■ **WORK REQUIRED**
Without the pictures, copy all of the data exactly.

BEGIN DATA PROVIDED

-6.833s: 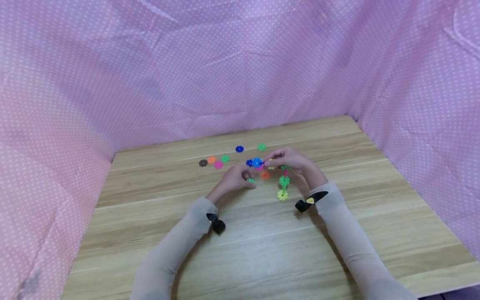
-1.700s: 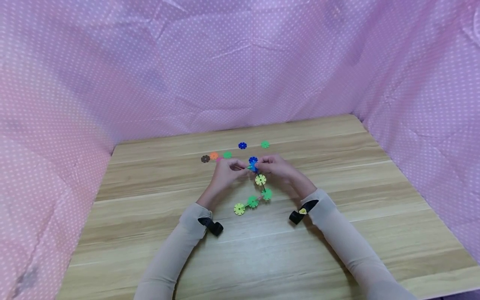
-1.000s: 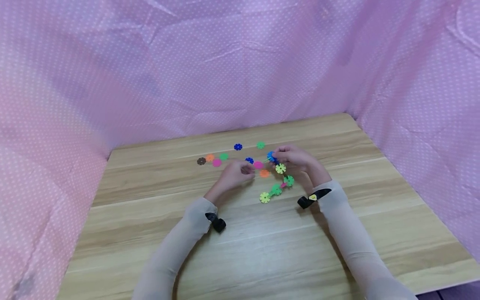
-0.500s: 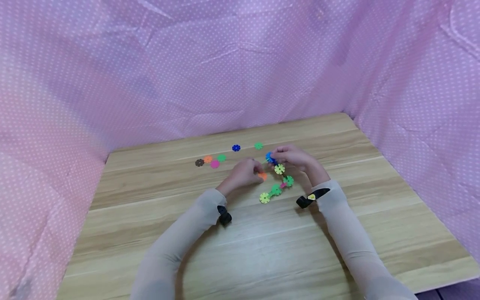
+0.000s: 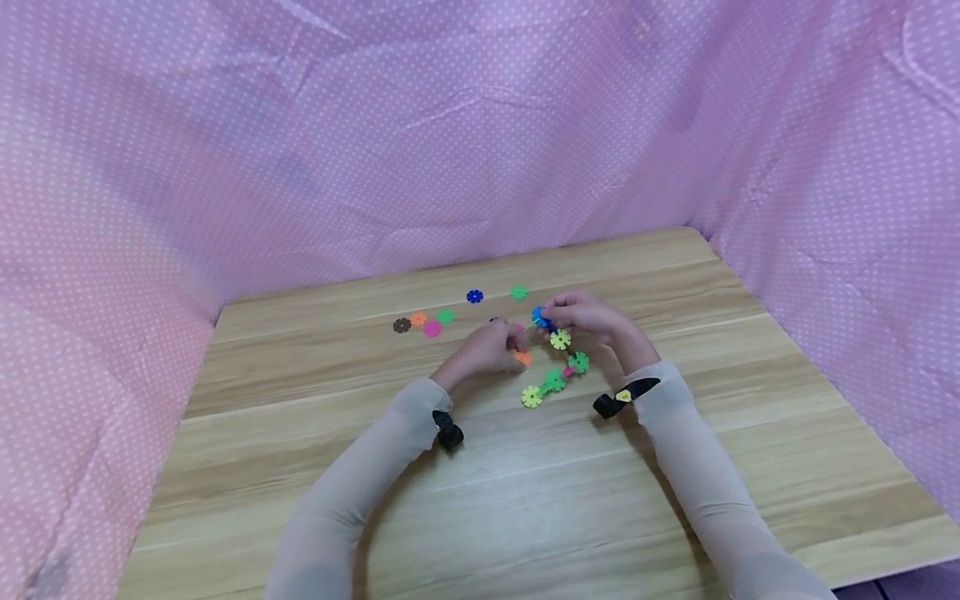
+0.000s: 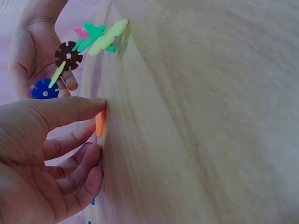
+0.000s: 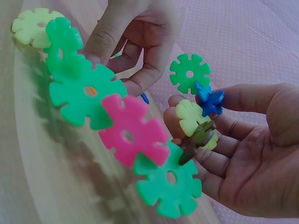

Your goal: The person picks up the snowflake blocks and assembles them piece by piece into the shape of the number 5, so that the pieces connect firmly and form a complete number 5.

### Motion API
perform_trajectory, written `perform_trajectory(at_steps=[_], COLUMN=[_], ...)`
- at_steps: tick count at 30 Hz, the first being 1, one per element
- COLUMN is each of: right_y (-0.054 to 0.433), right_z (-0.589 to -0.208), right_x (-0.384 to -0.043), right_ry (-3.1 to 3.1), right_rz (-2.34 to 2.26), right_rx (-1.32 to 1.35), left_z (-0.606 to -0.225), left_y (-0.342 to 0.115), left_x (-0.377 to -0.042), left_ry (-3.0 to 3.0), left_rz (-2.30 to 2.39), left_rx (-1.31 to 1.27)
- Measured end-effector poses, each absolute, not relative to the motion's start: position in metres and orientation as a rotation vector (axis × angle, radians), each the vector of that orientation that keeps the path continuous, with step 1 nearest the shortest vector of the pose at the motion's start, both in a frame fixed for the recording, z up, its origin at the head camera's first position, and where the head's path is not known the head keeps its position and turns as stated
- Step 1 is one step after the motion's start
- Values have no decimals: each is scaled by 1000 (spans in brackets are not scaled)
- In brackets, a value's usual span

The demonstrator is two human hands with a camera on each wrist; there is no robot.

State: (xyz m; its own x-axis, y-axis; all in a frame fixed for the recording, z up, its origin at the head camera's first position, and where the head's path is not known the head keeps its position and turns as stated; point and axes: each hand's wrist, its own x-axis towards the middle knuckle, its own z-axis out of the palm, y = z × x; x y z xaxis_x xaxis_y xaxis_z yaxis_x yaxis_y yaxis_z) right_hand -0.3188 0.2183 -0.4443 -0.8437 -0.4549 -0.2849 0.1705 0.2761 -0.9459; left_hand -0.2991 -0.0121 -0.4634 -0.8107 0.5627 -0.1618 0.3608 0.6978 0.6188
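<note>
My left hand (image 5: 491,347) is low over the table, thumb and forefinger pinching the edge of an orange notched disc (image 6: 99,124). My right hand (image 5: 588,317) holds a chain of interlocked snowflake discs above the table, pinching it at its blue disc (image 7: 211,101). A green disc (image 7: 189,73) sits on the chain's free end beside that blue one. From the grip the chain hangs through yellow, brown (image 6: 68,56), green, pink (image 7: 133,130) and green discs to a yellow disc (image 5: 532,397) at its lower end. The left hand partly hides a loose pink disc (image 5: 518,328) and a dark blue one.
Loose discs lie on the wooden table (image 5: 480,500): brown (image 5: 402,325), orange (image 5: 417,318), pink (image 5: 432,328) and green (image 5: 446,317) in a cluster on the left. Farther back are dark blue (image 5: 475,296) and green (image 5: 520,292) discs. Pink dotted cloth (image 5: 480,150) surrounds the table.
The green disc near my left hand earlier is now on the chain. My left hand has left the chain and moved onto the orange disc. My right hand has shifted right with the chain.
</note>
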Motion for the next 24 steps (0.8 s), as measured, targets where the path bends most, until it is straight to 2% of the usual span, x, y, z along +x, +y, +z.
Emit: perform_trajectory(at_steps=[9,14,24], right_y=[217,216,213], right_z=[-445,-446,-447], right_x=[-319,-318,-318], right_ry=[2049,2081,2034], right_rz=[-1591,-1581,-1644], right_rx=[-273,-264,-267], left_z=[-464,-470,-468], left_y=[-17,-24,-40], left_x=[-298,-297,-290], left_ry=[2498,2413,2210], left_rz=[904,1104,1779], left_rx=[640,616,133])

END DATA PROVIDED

■ **EXPECTED ANSWER**
-6.833s: 
-1.700s: 
-1.000s: 
-0.500s: 
+0.000s: 
+0.000s: 
+0.000s: 

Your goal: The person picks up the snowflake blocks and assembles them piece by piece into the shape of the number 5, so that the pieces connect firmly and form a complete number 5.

### Motion API
perform_trajectory, written `perform_trajectory(at_steps=[_], COLUMN=[_], ...)`
- at_steps: tick count at 30 Hz, the first being 1, one per element
- COLUMN is each of: right_y (-0.054 to 0.433), right_z (-0.589 to -0.208), right_x (-0.384 to -0.043), right_ry (-3.1 to 3.1), right_rz (-2.34 to 2.26), right_rx (-1.32 to 1.35), left_z (-0.606 to -0.225), left_y (-0.342 to 0.115), left_x (-0.377 to -0.042), left_ry (-3.0 to 3.0), left_rz (-2.30 to 2.39), left_rx (-1.31 to 1.27)
- Measured end-effector poses, each absolute, not relative to the motion's start: position in metres and orientation as a rotation vector (axis × angle, radians), each the vector of that orientation that keeps the path continuous, with step 1 nearest the shortest vector of the pose at the motion's start, both in a frame fixed for the recording, z up, its origin at the head camera's first position, and where the head's path is not known the head keeps its position and turns as stated
- Step 1 is one step after the motion's start
- Values have no decimals: each is scaled by 1000 (spans in brackets are not scaled)
- In brackets, a value's usual span

The demonstrator is two human hands with a camera on each wrist; there is no robot.

State: (xyz m; its own x-axis, y-axis; all in a frame fixed for the recording, z up, its origin at the head camera's first position, and where the head's path is not known the head keeps its position and turns as stated; point and axes: each hand's wrist, its own x-axis towards the middle knuckle, its own z-axis out of the palm, y = z × x; x y z xaxis_x xaxis_y xaxis_z yaxis_x yaxis_y yaxis_z) right_hand -0.3188 0.2183 -0.4443 -0.8437 -0.4549 -0.2849 0.1705 0.2761 -0.9459; left_hand -0.2991 -0.0121 -0.4634 -0.8107 0.5627 -0.1618 0.3608 0.6978 0.6188
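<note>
My left hand (image 5: 491,347) is low over the table, thumb and forefinger pinching the edge of an orange notched disc (image 6: 99,124). My right hand (image 5: 588,317) holds a chain of interlocked snowflake discs above the table, pinching it at its blue disc (image 7: 211,101). A green disc (image 7: 189,73) sits on the chain's free end beside that blue one. From the grip the chain hangs through yellow, brown (image 6: 68,56), green, pink (image 7: 133,130) and green discs to a yellow disc (image 5: 532,397) at its lower end. The left hand partly hides a loose pink disc (image 5: 518,328) and a dark blue one.
Loose discs lie on the wooden table (image 5: 480,500): brown (image 5: 402,325), orange (image 5: 417,318), pink (image 5: 432,328) and green (image 5: 446,317) in a cluster on the left. Farther back are dark blue (image 5: 475,296) and green (image 5: 520,292) discs. Pink dotted cloth (image 5: 480,150) surrounds the table.
The green disc near my left hand earlier is now on the chain. My left hand has left the chain and moved onto the orange disc. My right hand has shifted right with the chain.
</note>
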Motion for the next 24 steps (0.8 s), as measured, targets where the path bends most, until it is straight to 2% of the usual span, x, y, z along +x, +y, +z.
Emit: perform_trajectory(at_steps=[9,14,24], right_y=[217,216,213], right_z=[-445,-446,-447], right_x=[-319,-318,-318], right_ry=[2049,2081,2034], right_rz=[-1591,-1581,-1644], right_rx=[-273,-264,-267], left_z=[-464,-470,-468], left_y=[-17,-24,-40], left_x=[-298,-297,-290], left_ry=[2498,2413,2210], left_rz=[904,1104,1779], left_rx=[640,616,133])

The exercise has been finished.